The Anti-Innovation: Why Richard Christiansen Bet Everything on Slowness

 

The Origin: A Crisis of Soul

Richard Christiansen did not set out to build a beauty empire. He set out to save his own soul.

For 16 years, the Australian-born creative director ran a high-powered agency in New York City. He spent his days building glossy campaigns for global luxury brands. But privately, he felt burnt out. He was disconnected and glued to a screen.

The turning point came during the global lockdown. Isolated at his home in the hills of Los Angeles, a lush property known as Flamingo Estate, Christiansen watched his agency clients pull back. At the same time, he met a local farmer who was about to lose her land because restaurants were closed.

Christiansen made a pivot that defied logic. He became a vegetable salesman.

"There was a real joy to this work, which I hadn’t felt for a long time," he shared. "There was a cause and effect, like: ‘We’re delivering something that people really need and love.’"

He started selling vegetable boxes from his driveway. Weekend by weekend, sales doubled. The accidental business grew from a few boxes to a network of over 120 farms.

The Anti-Innovation Philosophy

In a world obsessed with biotech, AI, and speed, Flamingo Estate is running in the opposite direction.

The estate itself is a manifesto for this philosophy. It is Christiansen’s actual home, not just a brand headquarters. Inside, there are strict rules: No television. No microwave.

These omissions are strategic. They force engagement. When you cannot heat a meal in thirty seconds, you have to touch the ingredients. You have to wait. You have to engage with the physical world.

"Please don't come to us for innovation," Christiansen says. "We're just making things the old fashioned way, the way we all forgot. And maybe that is the most radical thing to do right now."

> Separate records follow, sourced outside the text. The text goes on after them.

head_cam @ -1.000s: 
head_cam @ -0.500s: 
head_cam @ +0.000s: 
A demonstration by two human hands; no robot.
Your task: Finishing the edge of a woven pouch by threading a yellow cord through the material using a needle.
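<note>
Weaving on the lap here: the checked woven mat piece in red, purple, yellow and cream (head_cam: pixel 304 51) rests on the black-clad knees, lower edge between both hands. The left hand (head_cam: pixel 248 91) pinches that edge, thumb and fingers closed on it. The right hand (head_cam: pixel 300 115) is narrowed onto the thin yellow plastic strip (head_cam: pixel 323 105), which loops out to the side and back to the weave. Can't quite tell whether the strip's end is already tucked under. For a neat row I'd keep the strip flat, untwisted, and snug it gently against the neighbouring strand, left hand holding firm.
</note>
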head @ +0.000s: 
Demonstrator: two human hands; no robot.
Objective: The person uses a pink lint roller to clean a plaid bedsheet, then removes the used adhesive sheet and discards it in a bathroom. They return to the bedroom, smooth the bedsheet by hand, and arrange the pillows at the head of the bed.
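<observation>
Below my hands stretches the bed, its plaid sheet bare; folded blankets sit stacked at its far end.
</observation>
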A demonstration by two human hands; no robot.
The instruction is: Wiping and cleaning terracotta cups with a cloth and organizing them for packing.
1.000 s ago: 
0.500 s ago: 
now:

This stance extends to the products. Instead of standardized perfection, the brand embraces Radical Inconsistency. If the sage harvest had more rain, the soap smells different. Most brands view this variance as a defect. Christiansen views it as a vintage. He realized that predictability bored him and that true luxury is alive.

The LVMH Lesson: Scaling Scarcity

How do you scale a business that relies on Mother Nature?

Christiansen received a critical piece of advice from an executive at LVMH. When he approached the luxury giant for investment, they declined but offered a profound insight.

They told him that he was doing something luxury brands were hungry to do. They explained that scarcity is the luxury.

Massive brands spend billions trying to manufacture exclusivity. Flamingo Estate had it naturally. A lavender farm can only produce so much oil. A tomato harvest only lasts a few weeks.

Christiansen stopped apologizing for running out of stock. He started celebrating it. "We’ve got 400 bottles of this thing. Take it or leave it. We’re not making more," became the new strategy. He realized he wasn't just selling soap; he was selling the scarcity of the season.

The Muse: Jane Goodall and the Tomato

Every founder has a north star. For Christiansen, it is Jane Goodall.

Her book, Seeds of Hope, was the catalyst that made him reconsider his desk job. It taught him that we are not separate from the green world but part of it. Years later, Goodall visited the estate, creating a full-circle moment that solidified the brand's mission to "plant seeds of hope."

This reverence for nature shows up in his specific obsessions. Christiansen openly admits, "I worship the Tomato."

His favorite spot on the estate is the porch of the goat shed in summer, eating a sun-warmed Roma Heirloom tomato. This obsession led to the brand’s #1 best-selling product: the Roma Heirloom Tomato Candle. It captures the intoxicating scent of tomato vines in July, a scent that transports people out of their offices and into the garden.

Putting Culture into Horticulture

Flamingo Estate is not just a farm. It is a collision of Hollywood and Horticulture.

Christiansen leverages his creative background to make sustainability sexy. He knows that people do not engage with sustainability messaging if the product isn't beautiful.

"We need to build a brand that’s just beautiful," he explains. "We need to trick people into spending the right way."

By collaborating with cultural icons like LeBron James and Julianne Moore, he creates a cool factor that draws people in. Once they are in the door, they fall in love with the mission. He calls this putting culture into horticulture.

The Future is Slow

Today, Flamingo Estate works with over 150 farms. They harvest salt from Big Sur, press olive oil from ancient trees, and keep bees for honey.

The business has grown, but the soul remains rooted in the soil. Christiansen still writes the copy. He still tests the products in his bathhouse. He still walks the garden every day for inspiration.

His advice to founders? Invest in pleasure.

"We want to invest in pleasure, for ourselves and our clients and friends, because we think it’s a path to radical change and cataclysmic beauty."